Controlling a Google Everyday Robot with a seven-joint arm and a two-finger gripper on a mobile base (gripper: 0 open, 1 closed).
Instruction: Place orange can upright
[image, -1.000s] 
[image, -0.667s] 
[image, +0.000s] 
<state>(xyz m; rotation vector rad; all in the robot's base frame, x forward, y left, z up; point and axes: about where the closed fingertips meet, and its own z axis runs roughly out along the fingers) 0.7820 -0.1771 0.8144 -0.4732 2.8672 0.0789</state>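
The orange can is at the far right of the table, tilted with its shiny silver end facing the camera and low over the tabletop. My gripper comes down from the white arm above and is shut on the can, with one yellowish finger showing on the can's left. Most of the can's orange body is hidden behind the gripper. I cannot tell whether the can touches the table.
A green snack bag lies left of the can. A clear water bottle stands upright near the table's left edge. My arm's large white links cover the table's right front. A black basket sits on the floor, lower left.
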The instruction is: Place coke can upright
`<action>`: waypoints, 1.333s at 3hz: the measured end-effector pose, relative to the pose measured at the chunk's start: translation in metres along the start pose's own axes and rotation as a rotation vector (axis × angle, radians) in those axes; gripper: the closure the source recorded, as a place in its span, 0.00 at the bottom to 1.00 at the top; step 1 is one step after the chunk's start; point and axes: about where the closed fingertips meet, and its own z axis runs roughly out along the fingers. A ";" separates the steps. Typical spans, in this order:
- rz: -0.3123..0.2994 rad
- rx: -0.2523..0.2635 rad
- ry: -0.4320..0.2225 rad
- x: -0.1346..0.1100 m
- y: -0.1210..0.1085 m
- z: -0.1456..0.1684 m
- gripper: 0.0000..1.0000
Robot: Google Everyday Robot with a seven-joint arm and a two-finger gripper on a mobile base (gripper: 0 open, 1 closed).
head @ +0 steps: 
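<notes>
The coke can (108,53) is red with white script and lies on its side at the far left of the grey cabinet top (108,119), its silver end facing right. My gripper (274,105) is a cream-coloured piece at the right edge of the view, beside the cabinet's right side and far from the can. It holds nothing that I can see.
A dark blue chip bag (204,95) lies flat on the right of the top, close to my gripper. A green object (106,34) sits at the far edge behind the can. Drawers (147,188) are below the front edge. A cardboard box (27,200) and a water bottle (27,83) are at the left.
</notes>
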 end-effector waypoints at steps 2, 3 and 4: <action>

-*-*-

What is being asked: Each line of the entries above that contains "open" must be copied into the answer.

Output of the task:
Controlling a Google Everyday Robot with a seven-joint arm and a two-finger gripper on a mobile base (gripper: 0 open, 1 closed).
Robot: Google Everyday Robot with a seven-joint arm and a two-finger gripper on a mobile base (gripper: 0 open, 1 closed).

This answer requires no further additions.